All of this has provided the perfect backdrop for Putin to begin what’s amounted to a lecture tour on how to conduct foreign policy.
“Why play with words dividing terrorists into moderate and not moderate. What's the difference?,” Putin asked, adding that “success in fighting terrorists cannot be reached if using some of them as a battering ram to overthrow disliked regimes [because] it's just an illusion that they can be dealt with [later], removed from power and somehow negotiated with.”
"I'd like to stress once again that [Russia's operation in Syria] is completely legitimate, and its only aim is to aid in establishing peace," Putin said of Moscow’s Mid-East strategy. And while he’s probably telling the truth there, it’s only by default. That is, peace in Syria likely means the restoration of Assad (it's difficult to imagine how else the country can be stabilized in the short-term), and because that aligns with Russia’s interests, The Kremlin is seeking to promote peace - it’s more a tautology than it is a comment on Putin’s desire for goodwill towards men.
And then there’s Iran and its nascent nuclear program. Putin accused the US of illegitimately seeking to play nuclear police officer, a point on which he is unquestionably correct: The "hypothetical nuclear threat from Iran is a myth. The US was just trying to destroy the strategical balance, [and] not to just dominate, but be able to dictate its will to everyone – not only geopolitical opponents, but also allies."
Speaking of nukes, Putin also warned that some nuclear powers seem to believe that there’s a way to take the “mutually” out of “mutually assured destruction.”
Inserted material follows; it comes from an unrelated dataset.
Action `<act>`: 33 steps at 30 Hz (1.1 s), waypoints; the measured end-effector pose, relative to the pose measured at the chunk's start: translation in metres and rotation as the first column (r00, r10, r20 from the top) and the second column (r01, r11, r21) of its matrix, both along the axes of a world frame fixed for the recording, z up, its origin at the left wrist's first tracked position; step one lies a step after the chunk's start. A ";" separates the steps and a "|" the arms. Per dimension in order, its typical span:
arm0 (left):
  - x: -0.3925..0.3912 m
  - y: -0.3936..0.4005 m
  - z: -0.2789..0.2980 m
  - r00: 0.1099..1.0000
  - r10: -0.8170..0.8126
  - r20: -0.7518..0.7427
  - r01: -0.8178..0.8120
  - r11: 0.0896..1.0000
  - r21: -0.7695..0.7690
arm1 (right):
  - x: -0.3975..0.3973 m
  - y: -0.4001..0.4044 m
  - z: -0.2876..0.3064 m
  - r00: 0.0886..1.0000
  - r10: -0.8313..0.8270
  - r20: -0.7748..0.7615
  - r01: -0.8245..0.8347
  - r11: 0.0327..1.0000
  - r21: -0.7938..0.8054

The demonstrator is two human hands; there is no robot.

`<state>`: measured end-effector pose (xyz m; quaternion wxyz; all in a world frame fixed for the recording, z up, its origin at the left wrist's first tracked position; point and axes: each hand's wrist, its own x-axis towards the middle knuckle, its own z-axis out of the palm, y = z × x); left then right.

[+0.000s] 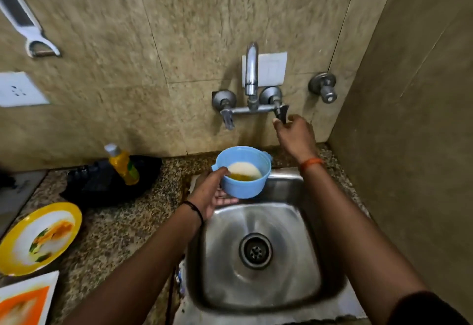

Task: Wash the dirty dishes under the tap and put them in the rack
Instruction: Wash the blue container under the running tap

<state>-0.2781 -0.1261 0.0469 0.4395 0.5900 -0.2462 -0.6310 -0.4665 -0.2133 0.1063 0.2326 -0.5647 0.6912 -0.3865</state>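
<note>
Your left hand [210, 191] grips the blue bowl [243, 173] over the back left corner of the sink [294, 286], thumb hooked over the rim, yellow and white residue pooled inside. The steel basin below it lies open down to the drain [255, 250], with a wall close on the right. Your right hand [294, 132] pinches the tap's right handle [281, 113]; a dirty yellow plate [38, 237] sits on the counter [115, 227], well to the left.

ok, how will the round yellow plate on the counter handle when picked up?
The yellow plate looks like rigid plastic, so probably light and hardly fragile. Its orange and green food smears may make it greasy and slippery. It lies flat on the counter, so is unlikely to tip.
</note>
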 end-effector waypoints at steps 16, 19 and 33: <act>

That is, Putin warned against the dangers of thinking it’s possible to “win” a nuclear war. Commenting on US anti-missile shields in Europe and on the idea of MAD, Putin said the following:
"We had the right to expect that work on development of US missile defense system would stop. But nothing like it happened, and it continues. This is a very dangerous scenario, harmful for all, including the United States itself. The deterrent of nuclear weapons has started to lose its value, and some have even got the illusion that a real victory of one of the sides can be achieved in a global conflict, without irreversible consequences for the winner itself – if there is a winner at all.”
In short, Putin is suggesting that the world may have gone crazy. The implication is that the US believes it not only has the capacity to win a war against the nations Washington habitually places on its various lists of "bad guys" (i.e. Russia, Iran, and China), but that Washington believes America can win without incurring consequences that are commensurate with the damage the US inflicts on its enemies. That, Putin believes, is a dangerous miscalculation and one that could end up endangering US citizens.
So once again, this is Putin setting the narrative and jumping at every opportunity to portray Russia as a nation that's not content to "lead from behind" (as so many have recently accused the US of doing). And once again, his assessment seems remarkably sober in a world that does indeed seem to have lost its collective mind.